* _INSTRUCTIONS TO FOLLOW_
Write out the full listing exactly.

* _MATERIAL PROVIDED_
---------------

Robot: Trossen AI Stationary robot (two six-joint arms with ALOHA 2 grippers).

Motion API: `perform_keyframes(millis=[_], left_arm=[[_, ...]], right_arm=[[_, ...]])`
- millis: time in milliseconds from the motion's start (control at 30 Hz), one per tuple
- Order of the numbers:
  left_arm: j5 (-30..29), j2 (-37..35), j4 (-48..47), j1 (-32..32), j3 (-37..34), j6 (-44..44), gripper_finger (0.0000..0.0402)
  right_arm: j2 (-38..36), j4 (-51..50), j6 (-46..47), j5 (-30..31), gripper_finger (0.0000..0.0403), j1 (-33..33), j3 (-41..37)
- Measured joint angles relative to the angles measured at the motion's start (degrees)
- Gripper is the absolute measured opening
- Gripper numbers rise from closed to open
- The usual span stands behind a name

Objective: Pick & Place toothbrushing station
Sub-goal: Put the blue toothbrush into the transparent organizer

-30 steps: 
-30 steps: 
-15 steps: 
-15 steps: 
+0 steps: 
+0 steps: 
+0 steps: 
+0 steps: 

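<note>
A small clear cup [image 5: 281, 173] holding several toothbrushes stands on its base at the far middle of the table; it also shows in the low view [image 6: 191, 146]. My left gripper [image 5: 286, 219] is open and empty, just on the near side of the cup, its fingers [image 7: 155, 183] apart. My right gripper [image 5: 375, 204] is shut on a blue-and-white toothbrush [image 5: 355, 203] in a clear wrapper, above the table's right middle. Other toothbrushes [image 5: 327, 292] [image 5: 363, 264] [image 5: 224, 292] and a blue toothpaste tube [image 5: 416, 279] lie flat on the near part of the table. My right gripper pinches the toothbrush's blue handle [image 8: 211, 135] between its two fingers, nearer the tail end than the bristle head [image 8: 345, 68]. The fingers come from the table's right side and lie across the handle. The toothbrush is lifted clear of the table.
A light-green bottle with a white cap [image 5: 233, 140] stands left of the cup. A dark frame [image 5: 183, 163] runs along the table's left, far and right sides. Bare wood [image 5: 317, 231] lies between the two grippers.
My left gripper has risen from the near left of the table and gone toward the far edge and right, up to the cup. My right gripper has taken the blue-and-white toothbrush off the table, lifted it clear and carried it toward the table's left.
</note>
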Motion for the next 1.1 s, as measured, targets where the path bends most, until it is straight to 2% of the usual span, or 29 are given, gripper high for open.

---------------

* _OUTPUT BELOW_
Robot: Trossen AI Stationary robot (two six-joint arms with ALOHA 2 grippers).

Motion API: `perform_keyframes(millis=[_], left_arm=[[_, ...]], right_arm=[[_, ...]])`
- millis: time in milliseconds from the motion's start (control at 30 Hz), one per tuple
- Order of the numbers:
  left_arm: j5 (-30..29), j2 (-37..35), j4 (-48..47), j1 (-32..32), j3 (-37..34), j6 (-44..44), gripper_finger (0.0000..0.0402)
  right_arm: j2 (-38..36), j4 (-51..50), j6 (-46..47), j5 (-30..31), gripper_finger (0.0000..0.0403), j1 (-33..33), j3 (-41..37)
- Measured joint angles relative to the angles measured at the motion's start (degrees)
- Gripper is the absolute measured opening
- Gripper numbers rise from closed to open
- The usual span stands behind a name

Objective: Pick & Place toothbrushing station
Sub-goal: Put the blue toothbrush into the transparent organizer

-30 steps: 
-30 steps: 
-15 steps: 
-15 steps: 
+0 steps: 
+0 steps: 
+0 steps: 
+0 steps: 

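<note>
A small clear cup [image 5: 281, 173] holding several toothbrushes stands on its base at the far middle of the table; it also shows in the low view [image 6: 191, 146]. My left gripper [image 5: 286, 219] is open and empty, just on the near side of the cup, its fingers [image 7: 155, 183] apart. My right gripper [image 5: 375, 204] is shut on a blue-and-white toothbrush [image 5: 355, 203] in a clear wrapper, above the table's right middle. Other toothbrushes [image 5: 327, 292] [image 5: 363, 264] [image 5: 224, 292] and a blue toothpaste tube [image 5: 416, 279] lie flat on the near part of the table. My right gripper pinches the toothbrush's blue handle [image 8: 211, 135] between its two fingers, nearer the tail end than the bristle head [image 8: 345, 68]. The fingers come from the table's right side and lie across the handle. The toothbrush is lifted clear of the table.
A light-green bottle with a white cap [image 5: 233, 140] stands left of the cup. A dark frame [image 5: 183, 163] runs along the table's left, far and right sides. Bare wood [image 5: 317, 231] lies between the two grippers.
My left gripper has risen from the near left of the table and gone toward the far edge and right, up to the cup. My right gripper has taken the blue-and-white toothbrush off the table, lifted it clear and carried it toward the table's left.
</note>
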Motion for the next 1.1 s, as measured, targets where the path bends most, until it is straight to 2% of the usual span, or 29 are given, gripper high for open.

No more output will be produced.